I snapped and thumped my chest.

She saluted, too, and with a brave grin, she sauntered down the alley, spinning a second knife in her hands. Her form vanished into the shadows, and I swallowed back the threatening tears. I didn’t have time to miss my friend now.

Thanks to Melanie, I knew Patrick’s location. I could go after him—with a score of police and Indigo Order men to back me up—or get Connor and go back to the palace.

Was it even really a choice?

I slipped the knife into my belt and headed into the inn. Dying flames in the fireplace glowed across the taproom, which was filled with dozens of lumps of sleeping people. Some snored, while others groaned and huddled into corners. The faint light caught the whites of eyes; a few people watched as I picked my way through the room and toward the stairs. A renewed sense of urgency chased me as I paused at our usual door to listen for voices.

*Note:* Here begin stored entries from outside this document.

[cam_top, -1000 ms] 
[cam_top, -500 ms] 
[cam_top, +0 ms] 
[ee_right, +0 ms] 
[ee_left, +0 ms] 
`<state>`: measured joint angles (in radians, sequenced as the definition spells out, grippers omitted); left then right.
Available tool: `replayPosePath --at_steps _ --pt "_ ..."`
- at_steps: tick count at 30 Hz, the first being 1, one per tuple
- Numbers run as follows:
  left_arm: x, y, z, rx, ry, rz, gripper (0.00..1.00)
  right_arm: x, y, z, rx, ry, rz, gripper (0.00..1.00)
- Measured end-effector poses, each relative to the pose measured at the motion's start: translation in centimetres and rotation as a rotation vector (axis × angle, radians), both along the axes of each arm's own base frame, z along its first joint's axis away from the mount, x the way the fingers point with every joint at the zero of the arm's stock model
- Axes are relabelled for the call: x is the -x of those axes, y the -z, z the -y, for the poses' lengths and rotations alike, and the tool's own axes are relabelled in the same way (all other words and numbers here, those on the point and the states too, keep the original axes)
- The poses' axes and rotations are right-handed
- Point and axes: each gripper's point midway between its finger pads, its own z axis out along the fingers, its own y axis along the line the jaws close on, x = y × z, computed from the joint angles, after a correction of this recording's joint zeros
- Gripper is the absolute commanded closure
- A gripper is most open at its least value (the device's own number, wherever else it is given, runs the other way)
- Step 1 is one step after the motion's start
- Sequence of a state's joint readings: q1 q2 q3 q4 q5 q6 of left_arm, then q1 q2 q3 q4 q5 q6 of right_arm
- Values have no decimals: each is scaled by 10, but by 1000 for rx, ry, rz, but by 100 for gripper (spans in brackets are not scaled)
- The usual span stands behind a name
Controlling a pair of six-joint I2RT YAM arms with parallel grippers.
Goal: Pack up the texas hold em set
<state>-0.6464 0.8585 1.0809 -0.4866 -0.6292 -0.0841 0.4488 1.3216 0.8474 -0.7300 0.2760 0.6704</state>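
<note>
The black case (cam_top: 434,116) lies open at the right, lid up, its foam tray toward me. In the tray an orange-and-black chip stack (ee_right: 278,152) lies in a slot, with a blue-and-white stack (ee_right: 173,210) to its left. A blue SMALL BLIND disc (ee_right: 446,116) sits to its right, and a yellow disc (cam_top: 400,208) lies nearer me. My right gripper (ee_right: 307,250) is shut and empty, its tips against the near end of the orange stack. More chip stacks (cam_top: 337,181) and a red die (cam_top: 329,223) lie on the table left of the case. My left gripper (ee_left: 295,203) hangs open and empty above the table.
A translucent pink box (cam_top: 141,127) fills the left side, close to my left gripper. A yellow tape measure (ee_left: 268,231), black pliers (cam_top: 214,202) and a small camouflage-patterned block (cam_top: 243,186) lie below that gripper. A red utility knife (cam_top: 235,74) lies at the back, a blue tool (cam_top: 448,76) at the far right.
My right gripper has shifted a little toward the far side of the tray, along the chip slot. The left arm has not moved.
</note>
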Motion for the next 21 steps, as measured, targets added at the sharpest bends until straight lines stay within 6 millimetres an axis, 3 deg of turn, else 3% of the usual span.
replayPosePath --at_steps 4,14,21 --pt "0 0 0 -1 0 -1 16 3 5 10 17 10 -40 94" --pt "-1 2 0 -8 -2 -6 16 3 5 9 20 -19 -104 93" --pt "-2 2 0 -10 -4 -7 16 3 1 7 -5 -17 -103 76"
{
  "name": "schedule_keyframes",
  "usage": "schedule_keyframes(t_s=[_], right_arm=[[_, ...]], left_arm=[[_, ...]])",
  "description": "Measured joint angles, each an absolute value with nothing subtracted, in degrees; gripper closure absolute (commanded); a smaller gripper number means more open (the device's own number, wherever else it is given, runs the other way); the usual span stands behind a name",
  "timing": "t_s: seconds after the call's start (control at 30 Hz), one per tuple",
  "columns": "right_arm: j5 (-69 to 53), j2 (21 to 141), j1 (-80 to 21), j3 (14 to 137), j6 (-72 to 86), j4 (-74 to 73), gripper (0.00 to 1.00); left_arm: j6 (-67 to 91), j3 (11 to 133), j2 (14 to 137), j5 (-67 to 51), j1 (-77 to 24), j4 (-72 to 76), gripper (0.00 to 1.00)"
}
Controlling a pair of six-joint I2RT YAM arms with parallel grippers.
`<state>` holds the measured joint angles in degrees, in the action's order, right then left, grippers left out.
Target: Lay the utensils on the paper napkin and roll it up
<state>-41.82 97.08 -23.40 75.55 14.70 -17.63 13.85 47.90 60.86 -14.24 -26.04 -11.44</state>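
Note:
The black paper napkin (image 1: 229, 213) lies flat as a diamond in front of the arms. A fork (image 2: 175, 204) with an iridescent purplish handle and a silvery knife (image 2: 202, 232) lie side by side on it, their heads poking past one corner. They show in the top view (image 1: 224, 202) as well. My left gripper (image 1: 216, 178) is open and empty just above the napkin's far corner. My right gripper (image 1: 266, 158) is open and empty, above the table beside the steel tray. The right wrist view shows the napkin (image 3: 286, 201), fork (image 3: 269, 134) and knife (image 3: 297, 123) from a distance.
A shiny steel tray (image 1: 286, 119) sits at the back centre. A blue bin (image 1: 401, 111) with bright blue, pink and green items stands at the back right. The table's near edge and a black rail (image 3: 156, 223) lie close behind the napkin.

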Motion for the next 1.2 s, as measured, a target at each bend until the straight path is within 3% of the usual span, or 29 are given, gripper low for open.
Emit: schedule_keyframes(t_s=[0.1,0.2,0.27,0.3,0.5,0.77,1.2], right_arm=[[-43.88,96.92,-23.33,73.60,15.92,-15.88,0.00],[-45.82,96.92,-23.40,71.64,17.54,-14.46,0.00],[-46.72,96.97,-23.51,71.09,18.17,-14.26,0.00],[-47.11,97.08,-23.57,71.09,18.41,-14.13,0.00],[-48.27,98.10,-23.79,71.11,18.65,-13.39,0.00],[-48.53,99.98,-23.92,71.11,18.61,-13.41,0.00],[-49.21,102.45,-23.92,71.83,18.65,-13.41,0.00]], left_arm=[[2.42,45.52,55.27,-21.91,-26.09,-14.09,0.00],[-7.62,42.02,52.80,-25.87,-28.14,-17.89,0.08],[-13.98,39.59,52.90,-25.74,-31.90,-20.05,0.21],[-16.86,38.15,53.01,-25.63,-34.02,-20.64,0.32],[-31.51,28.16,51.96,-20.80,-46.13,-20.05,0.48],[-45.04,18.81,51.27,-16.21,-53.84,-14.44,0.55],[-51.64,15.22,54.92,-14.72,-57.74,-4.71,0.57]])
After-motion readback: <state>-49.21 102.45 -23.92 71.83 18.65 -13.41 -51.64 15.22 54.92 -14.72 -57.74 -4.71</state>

When I pushed the door, the oiled hinges didn’t make a sound. Only a lantern warmed the small, cramped space.

All four of them were sleeping: Connor and Carl on the bed, and Theresa and Kevin on pallets on the floor. How they’d managed to keep the room to themselves, I could only guess, but I was relieved to find they were alone.

I let the door shut with a
clunk
behind me. At once they were all sitting and reaching for weapons.

“Wil!” Connor abandoned his knife and bounded across the creaky bed, onto the floor, and to me. “You’re all right.” He skidded to a halt and swallowed so hard his throat jumped, then he smiled. He was small for his age, with bony shoulders and sunken cheeks.

“We heard the prince had kidnapped you.” Theresa climbed to her feet and dusted off her trousers. “And that was why Patrick shot him.”

“And we heard that you’re Black Knife and that’s why the prince kidnapped you.” Carl rolled his eyes and twisted his little finger at the rumors. “They’re saying you controlled the wraith and led all the beasts into the city, and you’re responsible for the Inundation.”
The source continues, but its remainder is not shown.